__Exercise__
Set down, word for word, every line of the listing below, starting with the one that contains "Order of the" and ending with the final line. Include nothing else.

__Given data__
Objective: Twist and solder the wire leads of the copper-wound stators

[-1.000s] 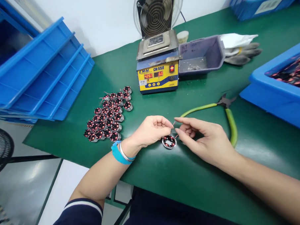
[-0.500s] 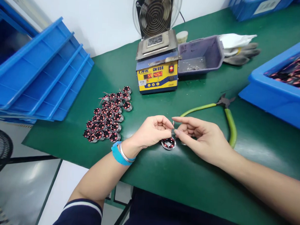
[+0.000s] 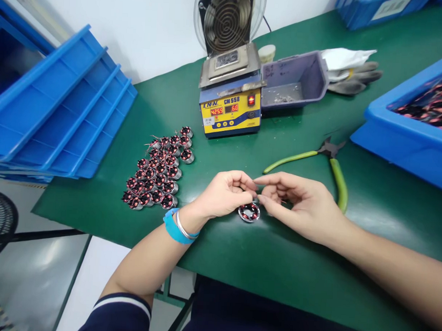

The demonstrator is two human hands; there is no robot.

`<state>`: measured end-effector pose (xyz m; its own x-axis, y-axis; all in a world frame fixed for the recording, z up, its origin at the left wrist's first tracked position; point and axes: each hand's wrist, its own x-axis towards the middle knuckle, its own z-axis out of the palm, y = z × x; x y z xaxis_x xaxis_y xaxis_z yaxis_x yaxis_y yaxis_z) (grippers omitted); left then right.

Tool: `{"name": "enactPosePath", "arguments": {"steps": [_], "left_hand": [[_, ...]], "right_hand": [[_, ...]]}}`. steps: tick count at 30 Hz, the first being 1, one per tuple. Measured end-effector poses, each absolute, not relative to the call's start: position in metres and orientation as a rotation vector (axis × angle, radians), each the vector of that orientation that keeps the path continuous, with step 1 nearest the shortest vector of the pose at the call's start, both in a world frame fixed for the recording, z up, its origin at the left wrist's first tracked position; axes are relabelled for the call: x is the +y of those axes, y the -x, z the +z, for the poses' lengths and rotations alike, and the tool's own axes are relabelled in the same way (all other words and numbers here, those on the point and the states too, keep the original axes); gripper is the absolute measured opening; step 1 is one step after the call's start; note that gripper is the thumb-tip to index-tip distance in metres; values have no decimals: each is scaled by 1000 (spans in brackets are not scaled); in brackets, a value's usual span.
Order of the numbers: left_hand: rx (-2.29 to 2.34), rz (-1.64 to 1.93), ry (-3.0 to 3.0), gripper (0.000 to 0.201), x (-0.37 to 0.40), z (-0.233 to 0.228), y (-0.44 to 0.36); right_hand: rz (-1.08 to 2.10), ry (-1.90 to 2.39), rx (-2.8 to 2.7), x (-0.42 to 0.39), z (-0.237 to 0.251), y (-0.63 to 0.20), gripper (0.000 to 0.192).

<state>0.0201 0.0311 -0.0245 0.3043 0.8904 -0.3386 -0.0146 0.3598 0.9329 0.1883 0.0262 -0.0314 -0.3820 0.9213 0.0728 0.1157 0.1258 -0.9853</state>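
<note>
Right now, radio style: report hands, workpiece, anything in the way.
Left hand, right hand: nearly meeting, grip unclear. Coil ring: beside them, partly covered by left hand. Pliers: open beyond right hand, likely no obstacle.

A: Beyond your left hand (image 3: 230,193), what does the yellow panel (image 3: 241,120) show you?

B: You have "CM 558" along its top, with red digits below: 425.9 on the left display (image 3: 216,111), 6.0 on the right display (image 3: 234,108).

A: And your brand letters (image 3: 211,105) there?

B: Too unclear to give you, like the white sticker (image 3: 208,121) beneath, the handwriting in your purple tray (image 3: 315,74) beyond your right hand (image 3: 302,203), and the crate label (image 3: 391,8) farther past it.
</note>
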Motion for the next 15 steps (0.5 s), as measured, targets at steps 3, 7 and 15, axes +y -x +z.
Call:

__Solution__
Order of the numbers: left_hand: rx (-2.29 to 2.34), rz (-1.64 to 1.93), ry (-3.0 to 3.0), gripper (0.000 to 0.201), x (-0.37 to 0.40), z (-0.233 to 0.228), y (-0.44 to 0.36); right_hand: rz (-1.08 to 2.10), ry (-1.90 to 2.39), rx (-2.8 to 2.7), x (-0.42 to 0.39), z (-0.237 to 0.251), y (-0.63 to 0.20), gripper (0.000 to 0.192).

<state>0.0201 0.0311 -0.0245 0.3043 0.8904 -0.3386 -0.0146 0.3598 0.9329 0.1883 0.0262 -0.0314 -0.3820 0.9213 0.0728 0.1157 0.1258 -0.9853</state>
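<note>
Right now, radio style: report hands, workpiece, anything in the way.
Left hand, right hand: nearly meeting, grip unclear. Coil ring: beside them, partly covered by left hand. Pliers: open beyond right hand, likely no obstacle.

A: Beyond your left hand (image 3: 230,193), what does the yellow panel (image 3: 241,120) show you?

B: You have "CM 558" along its top, with red digits below: 425.9 on the left display (image 3: 216,111), 6.0 on the right display (image 3: 234,108).

A: And your brand letters (image 3: 211,105) there?

B: Too unclear to give you, like the white sticker (image 3: 208,121) beneath, the handwriting in your purple tray (image 3: 315,74) beyond your right hand (image 3: 302,203), and the crate label (image 3: 391,8) farther past it.
</note>
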Motion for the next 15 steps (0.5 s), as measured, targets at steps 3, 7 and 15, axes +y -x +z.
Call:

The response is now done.